**What is being asked**
Which of the lines below contain the string "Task"? Pull each one out of the data.

**Extracted entries**
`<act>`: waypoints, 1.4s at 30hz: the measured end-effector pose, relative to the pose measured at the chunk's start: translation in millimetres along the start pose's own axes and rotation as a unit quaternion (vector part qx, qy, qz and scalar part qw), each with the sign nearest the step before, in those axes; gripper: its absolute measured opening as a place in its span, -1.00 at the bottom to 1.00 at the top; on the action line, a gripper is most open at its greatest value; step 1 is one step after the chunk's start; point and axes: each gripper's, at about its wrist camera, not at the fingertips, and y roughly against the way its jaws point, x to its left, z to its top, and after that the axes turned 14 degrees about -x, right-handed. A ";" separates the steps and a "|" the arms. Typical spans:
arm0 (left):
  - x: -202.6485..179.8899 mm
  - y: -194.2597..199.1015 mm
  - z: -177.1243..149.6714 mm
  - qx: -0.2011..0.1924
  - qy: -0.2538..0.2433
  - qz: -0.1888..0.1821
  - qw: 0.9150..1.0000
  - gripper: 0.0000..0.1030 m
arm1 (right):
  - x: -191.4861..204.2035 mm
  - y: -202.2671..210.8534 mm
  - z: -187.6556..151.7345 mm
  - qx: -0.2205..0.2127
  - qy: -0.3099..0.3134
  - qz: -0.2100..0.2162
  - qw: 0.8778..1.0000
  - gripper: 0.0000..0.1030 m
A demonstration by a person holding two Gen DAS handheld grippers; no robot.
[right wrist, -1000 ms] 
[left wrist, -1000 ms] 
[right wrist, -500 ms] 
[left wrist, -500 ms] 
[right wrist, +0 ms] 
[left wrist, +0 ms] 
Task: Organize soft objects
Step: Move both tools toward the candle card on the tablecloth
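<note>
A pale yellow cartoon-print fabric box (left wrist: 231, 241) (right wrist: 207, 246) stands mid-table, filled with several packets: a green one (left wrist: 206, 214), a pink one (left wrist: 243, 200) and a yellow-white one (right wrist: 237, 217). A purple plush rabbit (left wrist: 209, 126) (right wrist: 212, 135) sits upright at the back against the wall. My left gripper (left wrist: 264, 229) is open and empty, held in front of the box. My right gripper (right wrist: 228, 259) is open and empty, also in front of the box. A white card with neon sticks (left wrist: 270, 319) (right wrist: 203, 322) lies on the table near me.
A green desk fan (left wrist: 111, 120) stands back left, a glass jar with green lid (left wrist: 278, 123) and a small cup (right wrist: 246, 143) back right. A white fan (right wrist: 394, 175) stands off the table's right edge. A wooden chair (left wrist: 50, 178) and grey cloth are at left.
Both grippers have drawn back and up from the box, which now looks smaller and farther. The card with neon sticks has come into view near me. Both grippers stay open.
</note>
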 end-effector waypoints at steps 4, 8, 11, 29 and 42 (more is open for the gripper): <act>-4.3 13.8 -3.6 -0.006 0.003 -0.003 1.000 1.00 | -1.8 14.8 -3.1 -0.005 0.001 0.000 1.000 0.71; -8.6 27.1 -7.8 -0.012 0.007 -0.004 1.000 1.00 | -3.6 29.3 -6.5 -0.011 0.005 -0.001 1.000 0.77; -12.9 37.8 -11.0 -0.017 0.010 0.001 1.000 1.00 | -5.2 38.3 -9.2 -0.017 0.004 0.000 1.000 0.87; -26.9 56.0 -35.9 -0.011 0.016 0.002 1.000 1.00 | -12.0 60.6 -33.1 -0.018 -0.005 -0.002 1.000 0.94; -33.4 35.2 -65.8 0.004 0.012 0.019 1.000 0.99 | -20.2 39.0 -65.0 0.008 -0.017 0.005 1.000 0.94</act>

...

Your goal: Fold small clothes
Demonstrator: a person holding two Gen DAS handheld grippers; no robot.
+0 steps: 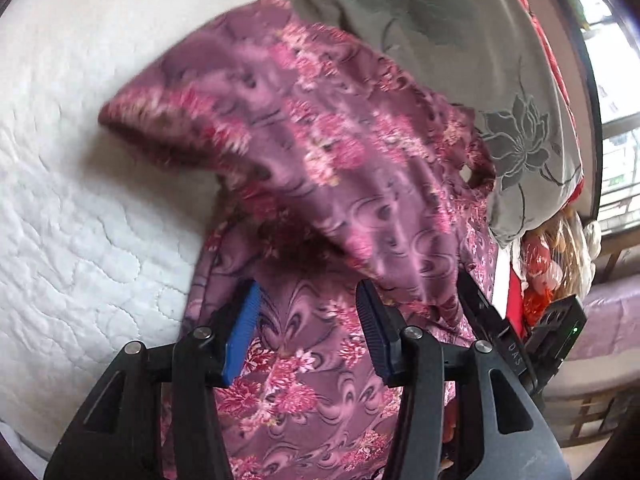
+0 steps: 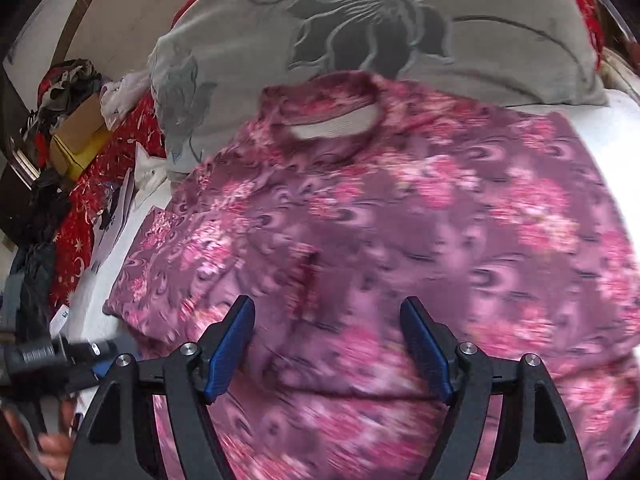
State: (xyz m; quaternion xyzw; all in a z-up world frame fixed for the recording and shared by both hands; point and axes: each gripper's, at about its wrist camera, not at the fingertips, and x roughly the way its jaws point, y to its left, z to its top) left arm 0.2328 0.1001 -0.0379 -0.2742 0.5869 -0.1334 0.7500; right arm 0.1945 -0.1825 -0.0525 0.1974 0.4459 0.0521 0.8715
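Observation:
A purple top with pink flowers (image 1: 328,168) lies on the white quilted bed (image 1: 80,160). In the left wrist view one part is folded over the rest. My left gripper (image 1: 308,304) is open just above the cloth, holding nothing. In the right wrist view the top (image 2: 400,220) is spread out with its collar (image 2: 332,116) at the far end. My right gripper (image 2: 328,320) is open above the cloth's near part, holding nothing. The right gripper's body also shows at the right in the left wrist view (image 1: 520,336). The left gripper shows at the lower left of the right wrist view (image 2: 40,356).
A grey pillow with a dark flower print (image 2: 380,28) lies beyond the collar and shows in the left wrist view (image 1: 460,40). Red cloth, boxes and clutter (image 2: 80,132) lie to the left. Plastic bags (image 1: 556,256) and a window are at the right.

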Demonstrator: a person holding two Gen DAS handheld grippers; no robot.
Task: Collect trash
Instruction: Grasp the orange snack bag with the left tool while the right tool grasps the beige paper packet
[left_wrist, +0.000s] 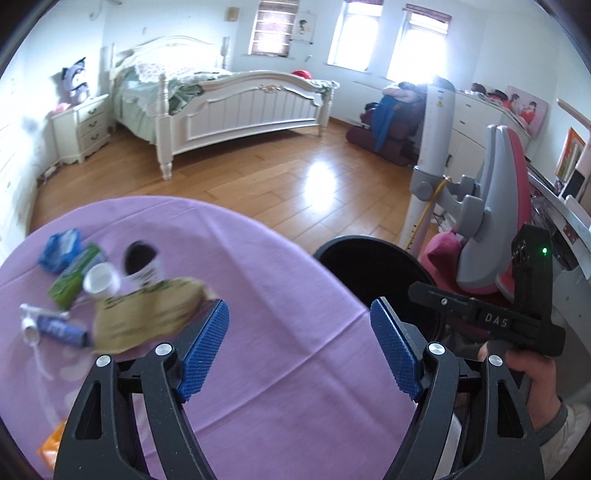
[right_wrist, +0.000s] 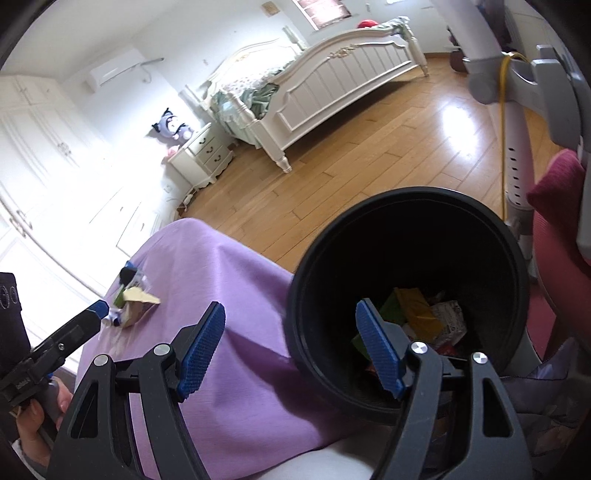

**Your solution**
Task: Organize soft objects
Task: Collect trash

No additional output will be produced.